• **What this task involves**: Retype the records in full, and please keep the pictures out of the copy.

=== Begin Enclosure ===

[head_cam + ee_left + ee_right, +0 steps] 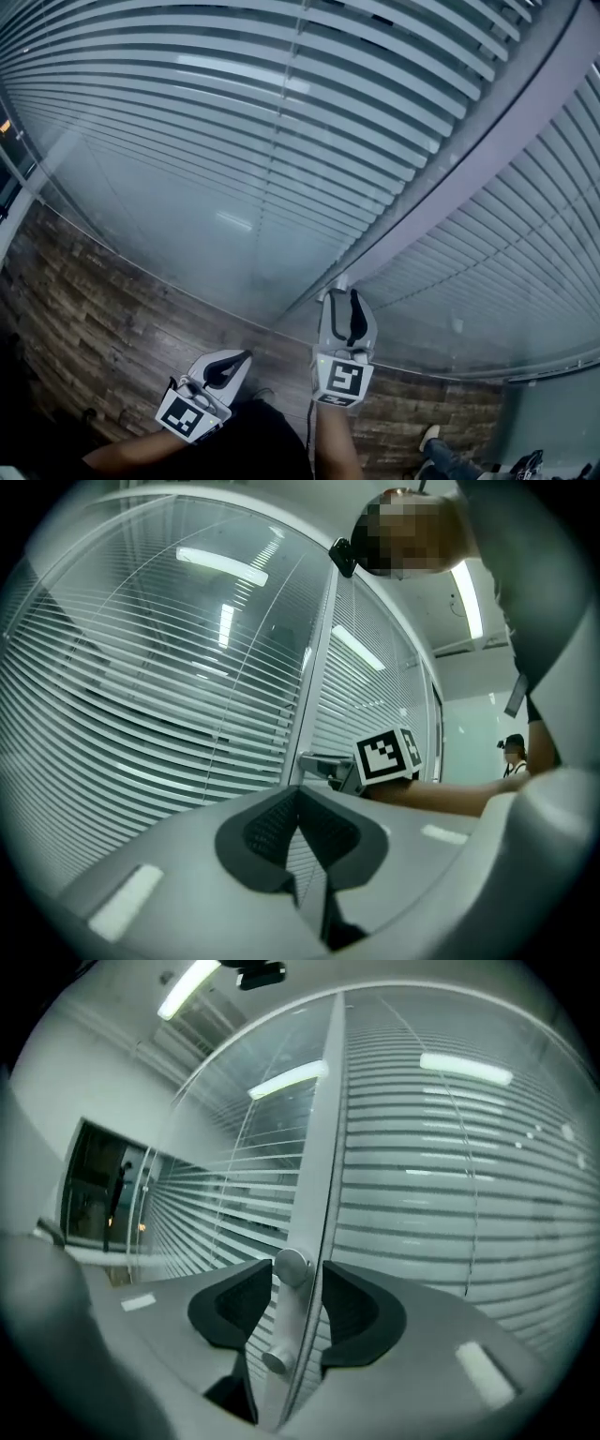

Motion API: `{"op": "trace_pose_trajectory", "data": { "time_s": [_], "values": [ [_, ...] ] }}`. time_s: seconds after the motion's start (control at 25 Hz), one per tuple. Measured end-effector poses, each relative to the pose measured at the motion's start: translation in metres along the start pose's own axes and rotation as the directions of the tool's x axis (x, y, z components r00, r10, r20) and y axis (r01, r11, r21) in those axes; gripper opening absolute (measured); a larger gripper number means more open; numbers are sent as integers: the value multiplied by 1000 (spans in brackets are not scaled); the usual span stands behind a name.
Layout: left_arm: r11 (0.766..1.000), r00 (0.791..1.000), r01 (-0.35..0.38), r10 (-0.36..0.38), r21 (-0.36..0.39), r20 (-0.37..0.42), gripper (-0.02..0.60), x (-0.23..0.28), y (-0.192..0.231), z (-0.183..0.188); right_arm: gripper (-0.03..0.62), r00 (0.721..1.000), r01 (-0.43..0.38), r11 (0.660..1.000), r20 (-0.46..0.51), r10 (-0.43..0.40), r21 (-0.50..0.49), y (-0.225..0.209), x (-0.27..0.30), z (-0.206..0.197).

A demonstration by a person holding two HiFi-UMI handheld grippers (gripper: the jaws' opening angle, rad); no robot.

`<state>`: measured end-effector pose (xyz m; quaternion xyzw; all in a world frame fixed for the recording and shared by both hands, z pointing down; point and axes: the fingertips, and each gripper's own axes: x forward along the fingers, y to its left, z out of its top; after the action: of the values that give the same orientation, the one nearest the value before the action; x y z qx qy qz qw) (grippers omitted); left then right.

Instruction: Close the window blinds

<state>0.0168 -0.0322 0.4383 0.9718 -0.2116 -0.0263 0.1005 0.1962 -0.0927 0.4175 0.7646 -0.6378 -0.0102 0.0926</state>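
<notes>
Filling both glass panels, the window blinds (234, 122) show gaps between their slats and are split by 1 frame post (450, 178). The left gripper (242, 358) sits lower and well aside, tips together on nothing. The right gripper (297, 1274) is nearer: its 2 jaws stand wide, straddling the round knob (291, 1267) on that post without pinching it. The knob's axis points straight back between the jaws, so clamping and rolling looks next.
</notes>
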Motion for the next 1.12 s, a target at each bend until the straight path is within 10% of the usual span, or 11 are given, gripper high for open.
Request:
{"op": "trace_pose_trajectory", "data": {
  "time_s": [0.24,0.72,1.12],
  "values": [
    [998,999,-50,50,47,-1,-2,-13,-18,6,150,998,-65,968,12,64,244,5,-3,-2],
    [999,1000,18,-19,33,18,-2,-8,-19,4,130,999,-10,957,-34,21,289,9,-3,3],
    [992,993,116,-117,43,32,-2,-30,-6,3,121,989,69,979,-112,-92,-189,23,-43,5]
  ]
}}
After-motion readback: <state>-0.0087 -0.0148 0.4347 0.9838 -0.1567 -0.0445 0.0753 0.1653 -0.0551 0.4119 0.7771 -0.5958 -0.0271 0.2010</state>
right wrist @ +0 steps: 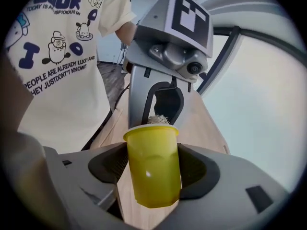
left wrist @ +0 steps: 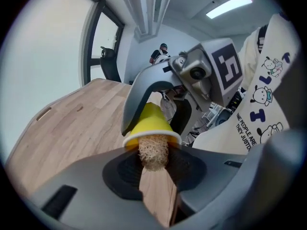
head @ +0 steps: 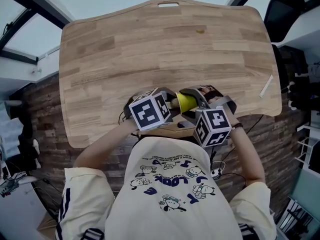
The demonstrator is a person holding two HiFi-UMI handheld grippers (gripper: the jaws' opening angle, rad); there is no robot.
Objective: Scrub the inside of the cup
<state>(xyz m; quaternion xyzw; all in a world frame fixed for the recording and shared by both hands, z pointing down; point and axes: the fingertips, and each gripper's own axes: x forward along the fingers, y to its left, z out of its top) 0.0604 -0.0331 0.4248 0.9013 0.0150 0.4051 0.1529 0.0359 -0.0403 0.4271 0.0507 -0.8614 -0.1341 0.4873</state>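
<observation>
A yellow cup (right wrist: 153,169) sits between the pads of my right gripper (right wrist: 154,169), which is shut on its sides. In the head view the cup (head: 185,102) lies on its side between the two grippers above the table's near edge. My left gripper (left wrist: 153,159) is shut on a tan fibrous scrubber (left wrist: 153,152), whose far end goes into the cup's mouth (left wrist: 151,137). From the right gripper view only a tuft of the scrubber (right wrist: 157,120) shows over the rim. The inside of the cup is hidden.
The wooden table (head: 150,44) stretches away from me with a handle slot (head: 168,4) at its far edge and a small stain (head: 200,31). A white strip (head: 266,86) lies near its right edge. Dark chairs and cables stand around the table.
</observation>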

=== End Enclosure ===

• **Reply**:
[head_cam + ee_left + ee_right, +0 steps] 

Motion API: `{"op": "trace_pose_trajectory", "data": { "time_s": [_], "values": [ [_, ...] ] }}`. time_s: seconds after the motion's start (control at 25 Hz), one per tuple. Measured end-effector poses, each relative to the pose measured at the motion's start: translation in metres along the start pose's own axes and rotation as the directions of the tool's x axis (x, y, z components r00, r10, r20) and y axis (r01, r11, r21) in those axes; gripper opening absolute (measured); a larger gripper number means more open; numbers are sent as integers: the value multiplied by 1000 (spans in brackets are not scaled); the usual span stands behind a name.
Layout: left_arm: r11 (0.766..1.000), r00 (0.791..1.000), r01 (-0.35..0.38), r10 (-0.36..0.38), r21 (-0.36..0.39), r20 (-0.37..0.42), gripper (-0.02..0.60), x (-0.23..0.28), y (-0.192..0.231), z (-0.183..0.188); right_arm: gripper (-0.03..0.62), r00 (0.721..1.000), r01 (-0.43..0.38), r11 (0.660..1.000), r20 (-0.46..0.51), r10 (-0.43..0.40), r21 (-0.50..0.49), y (-0.225..0.209), x (-0.27..0.30), z (-0.206..0.197).

A demonstration by a person holding two HiFi-UMI handheld grippers (gripper: the jaws' opening angle, rad); no robot.

`<state>`: measured end-effector pose (xyz m; quaternion xyzw; all in a world frame fixed for the recording and shared by both hands, z pointing down; point and axes: the fingertips, and each gripper's own axes: x forward along the fingers, y to its left, z out of its top; after the action: of the values that give the same orientation, the one nearest the value before the action; x y z qx qy qz qw) (grippers omitted); left then right.

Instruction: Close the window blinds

<state>0.0168 -0.0322 0.4383 0.9718 -0.2116 -0.0263 0.1005 0.1962 -0.0927 0.4175 0.7646 -0.6378 -0.0102 0.0926</state>
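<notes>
Filling both glass panels, the window blinds (234, 122) show gaps between their slats and are split by 1 frame post (450, 178). The left gripper (242, 358) sits lower and well aside, tips together on nothing. The right gripper (297, 1274) is nearer: its 2 jaws stand wide, straddling the round knob (291, 1267) on that post without pinching it. The knob's axis points straight back between the jaws, so clamping and rolling looks next.
</notes>
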Motion for the next 1.12 s, a target at each bend until the straight path is within 10% of the usual span, or 11 are given, gripper high for open.
Request:
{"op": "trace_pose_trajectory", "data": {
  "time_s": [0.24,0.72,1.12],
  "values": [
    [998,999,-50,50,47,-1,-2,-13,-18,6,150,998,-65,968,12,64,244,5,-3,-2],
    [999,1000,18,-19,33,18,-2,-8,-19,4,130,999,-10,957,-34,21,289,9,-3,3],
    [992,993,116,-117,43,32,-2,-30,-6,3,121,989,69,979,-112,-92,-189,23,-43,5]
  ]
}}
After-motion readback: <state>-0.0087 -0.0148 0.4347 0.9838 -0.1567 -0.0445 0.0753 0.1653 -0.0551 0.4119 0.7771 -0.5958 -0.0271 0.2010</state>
right wrist @ +0 steps: 
left wrist @ +0 steps: 
head @ +0 steps: 
The demonstrator is a person holding two HiFi-UMI handheld grippers (gripper: the jaws' opening angle, rad); there is no robot.
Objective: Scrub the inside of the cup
<state>(xyz m; quaternion xyzw; all in a world frame fixed for the recording and shared by both hands, z pointing down; point and axes: the fingertips, and each gripper's own axes: x forward along the fingers, y to its left, z out of its top) 0.0604 -0.0331 0.4248 0.9013 0.0150 0.4051 0.1529 0.0359 -0.0403 0.4271 0.0507 -0.8614 -0.1341 0.4873</state>
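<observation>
A yellow cup (right wrist: 153,169) sits between the pads of my right gripper (right wrist: 154,169), which is shut on its sides. In the head view the cup (head: 185,102) lies on its side between the two grippers above the table's near edge. My left gripper (left wrist: 153,159) is shut on a tan fibrous scrubber (left wrist: 153,152), whose far end goes into the cup's mouth (left wrist: 151,137). From the right gripper view only a tuft of the scrubber (right wrist: 157,120) shows over the rim. The inside of the cup is hidden.
The wooden table (head: 150,44) stretches away from me with a handle slot (head: 168,4) at its far edge and a small stain (head: 200,31). A white strip (head: 266,86) lies near its right edge. Dark chairs and cables stand around the table.
</observation>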

Now the output is complete.